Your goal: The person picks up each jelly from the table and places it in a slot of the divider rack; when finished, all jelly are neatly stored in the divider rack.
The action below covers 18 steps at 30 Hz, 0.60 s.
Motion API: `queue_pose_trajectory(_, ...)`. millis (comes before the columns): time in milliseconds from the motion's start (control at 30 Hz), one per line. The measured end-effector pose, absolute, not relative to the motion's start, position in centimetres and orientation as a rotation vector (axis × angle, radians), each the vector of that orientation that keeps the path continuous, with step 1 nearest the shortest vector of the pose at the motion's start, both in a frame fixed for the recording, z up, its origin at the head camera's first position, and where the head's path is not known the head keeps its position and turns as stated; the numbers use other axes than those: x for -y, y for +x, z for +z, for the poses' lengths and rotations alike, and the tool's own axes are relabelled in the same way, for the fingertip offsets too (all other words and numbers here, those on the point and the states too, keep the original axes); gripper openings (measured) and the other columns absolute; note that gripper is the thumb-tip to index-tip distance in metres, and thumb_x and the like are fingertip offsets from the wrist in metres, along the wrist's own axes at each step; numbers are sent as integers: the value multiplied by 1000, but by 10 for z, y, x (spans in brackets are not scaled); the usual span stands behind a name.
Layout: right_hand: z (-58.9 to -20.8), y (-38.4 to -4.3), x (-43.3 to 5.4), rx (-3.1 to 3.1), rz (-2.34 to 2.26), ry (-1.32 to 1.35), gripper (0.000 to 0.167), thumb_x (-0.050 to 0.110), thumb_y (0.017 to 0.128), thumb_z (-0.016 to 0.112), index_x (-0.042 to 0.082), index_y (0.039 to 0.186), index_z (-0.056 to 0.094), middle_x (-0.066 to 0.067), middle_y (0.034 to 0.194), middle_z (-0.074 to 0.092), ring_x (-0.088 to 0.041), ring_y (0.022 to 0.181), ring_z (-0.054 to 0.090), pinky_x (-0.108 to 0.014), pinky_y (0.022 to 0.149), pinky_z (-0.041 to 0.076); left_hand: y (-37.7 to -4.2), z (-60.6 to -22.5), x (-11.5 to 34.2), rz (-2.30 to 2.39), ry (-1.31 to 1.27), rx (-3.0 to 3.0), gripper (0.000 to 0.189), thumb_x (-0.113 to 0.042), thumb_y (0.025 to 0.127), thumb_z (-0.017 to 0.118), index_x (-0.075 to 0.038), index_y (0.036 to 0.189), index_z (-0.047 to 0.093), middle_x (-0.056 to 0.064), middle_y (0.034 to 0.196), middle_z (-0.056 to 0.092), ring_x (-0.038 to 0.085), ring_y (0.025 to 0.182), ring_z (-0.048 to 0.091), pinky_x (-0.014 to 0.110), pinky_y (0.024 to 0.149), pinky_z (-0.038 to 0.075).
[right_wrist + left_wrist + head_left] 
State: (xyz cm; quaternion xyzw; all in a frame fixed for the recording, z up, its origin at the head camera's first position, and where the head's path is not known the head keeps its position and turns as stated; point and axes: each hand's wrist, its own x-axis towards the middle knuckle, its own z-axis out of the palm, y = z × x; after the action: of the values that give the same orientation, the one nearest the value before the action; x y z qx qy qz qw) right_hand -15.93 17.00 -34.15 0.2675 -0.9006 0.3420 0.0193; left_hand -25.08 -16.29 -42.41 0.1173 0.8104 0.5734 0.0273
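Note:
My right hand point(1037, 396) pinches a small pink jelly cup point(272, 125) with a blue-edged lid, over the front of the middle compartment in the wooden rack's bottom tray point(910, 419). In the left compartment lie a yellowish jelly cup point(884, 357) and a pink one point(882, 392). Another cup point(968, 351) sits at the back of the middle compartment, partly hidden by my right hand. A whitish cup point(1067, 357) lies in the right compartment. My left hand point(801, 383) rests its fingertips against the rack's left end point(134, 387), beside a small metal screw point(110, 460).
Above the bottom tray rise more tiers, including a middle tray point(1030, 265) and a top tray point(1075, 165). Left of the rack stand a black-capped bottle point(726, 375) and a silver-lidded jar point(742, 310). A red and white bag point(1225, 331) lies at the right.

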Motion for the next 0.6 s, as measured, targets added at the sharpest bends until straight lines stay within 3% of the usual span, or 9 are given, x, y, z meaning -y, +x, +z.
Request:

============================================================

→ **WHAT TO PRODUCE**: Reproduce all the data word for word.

→ **RESPONSE TO THIS TASK**:
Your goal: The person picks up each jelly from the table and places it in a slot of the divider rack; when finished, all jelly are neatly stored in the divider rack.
The action below covers 18 steps at 30 Hz, 0.60 s.
Motion API: `queue_pose_trajectory(_, ...)`. millis (comes before the columns): time in milliseconds from the motion's start (control at 30 Hz), one per line. The measured end-effector pose, absolute, not relative to the motion's start, position in centimetres and orientation as a rotation vector (axis × angle, radians), each the vector of that orientation that keeps the path continuous, with step 1 nearest the shortest vector of the pose at the motion's start, both in a frame fixed for the recording, z up, its origin at the head camera's first position, and where the head's path is not known the head keeps its position and turns as stated; the numbers use other axes than those: x for -y, y for +x, z for +z, for the poses' lengths and rotations alike, and the tool's own axes are relabelled in the same way, for the fingertip offsets too (all other words and numbers here, those on the point and the states too, keep the original axes); gripper openings (measured) and the other columns absolute; note that gripper is the thumb-tip to index-tip distance in metres, and thumb_x and the like are fingertip offsets from the wrist in metres, along the wrist's own axes at each step; numbers are sent as integers: the value multiplied by 1000, but by 10 for z, y, x (spans in brackets are not scaled); the usual span stands behind a name.
Layout: right_hand: z (-58.9 to -20.8), y (-38.4 to -4.3), x (-43.3 to 5.4), rx (-3.1 to 3.1), rz (-2.34 to 2.26), ry (-1.32 to 1.35), gripper (0.000 to 0.167), thumb_x (-0.050 to 0.110), thumb_y (0.017 to 0.128), thumb_z (-0.016 to 0.112), index_x (-0.042 to 0.082), index_y (0.039 to 0.186), index_z (-0.056 to 0.094), middle_x (-0.066 to 0.067), middle_y (0.034 to 0.194), middle_z (-0.074 to 0.092), ring_x (-0.088 to 0.041), ring_y (0.022 to 0.181), ring_z (-0.054 to 0.090), pinky_x (-0.108 to 0.014), pinky_y (0.022 to 0.149), pinky_z (-0.041 to 0.076); left_hand: y (-37.7 to -4.2), z (-60.6 to -22.5), x (-11.5 to 34.2), rz (-2.30 to 2.39), ry (-1.31 to 1.27), rx (-3.0 to 3.0), gripper (0.000 to 0.189), thumb_x (-0.113 to 0.042), thumb_y (0.025 to 0.127), thumb_z (-0.017 to 0.118), index_x (-0.075 to 0.038), index_y (0.036 to 0.189), index_z (-0.047 to 0.093), middle_x (-0.056 to 0.064), middle_y (0.034 to 0.196), middle_z (-0.056 to 0.092), ring_x (-0.038 to 0.085), ring_y (0.025 to 0.182), ring_z (-0.048 to 0.091), pinky_x (-0.014 to 0.110), pinky_y (0.024 to 0.149), pinky_z (-0.038 to 0.075).
[right_wrist + left_wrist + head_left] 
State: (xyz cm; quaternion xyzw; all in a frame fixed for the recording, z up, its origin at the head camera's first position, and where the head's path is not known the head keeps its position and turns as stated; point and axes: each hand's wrist, its own x-axis towards the middle knuckle, its own z-axis out of the palm, y = z × x; after the action: of the values that give the same orientation, the one nearest the value before the action; x y z qx qy qz qw) right_hand -15.93 17.00 -34.15 0.2675 -0.9006 0.3420 0.0193; left_hand -25.08 -16.29 -42.41 0.1173 0.8104 0.5734 0.0273
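Note:
My right hand point(1037, 396) pinches a small pink jelly cup point(272, 125) with a blue-edged lid, over the front of the middle compartment in the wooden rack's bottom tray point(910, 419). In the left compartment lie a yellowish jelly cup point(884, 357) and a pink one point(882, 392). Another cup point(968, 351) sits at the back of the middle compartment, partly hidden by my right hand. A whitish cup point(1067, 357) lies in the right compartment. My left hand point(801, 383) rests its fingertips against the rack's left end point(134, 387), beside a small metal screw point(110, 460).
Above the bottom tray rise more tiers, including a middle tray point(1030, 265) and a top tray point(1075, 165). Left of the rack stand a black-capped bottle point(726, 375) and a silver-lidded jar point(742, 310). A red and white bag point(1225, 331) lies at the right.
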
Motion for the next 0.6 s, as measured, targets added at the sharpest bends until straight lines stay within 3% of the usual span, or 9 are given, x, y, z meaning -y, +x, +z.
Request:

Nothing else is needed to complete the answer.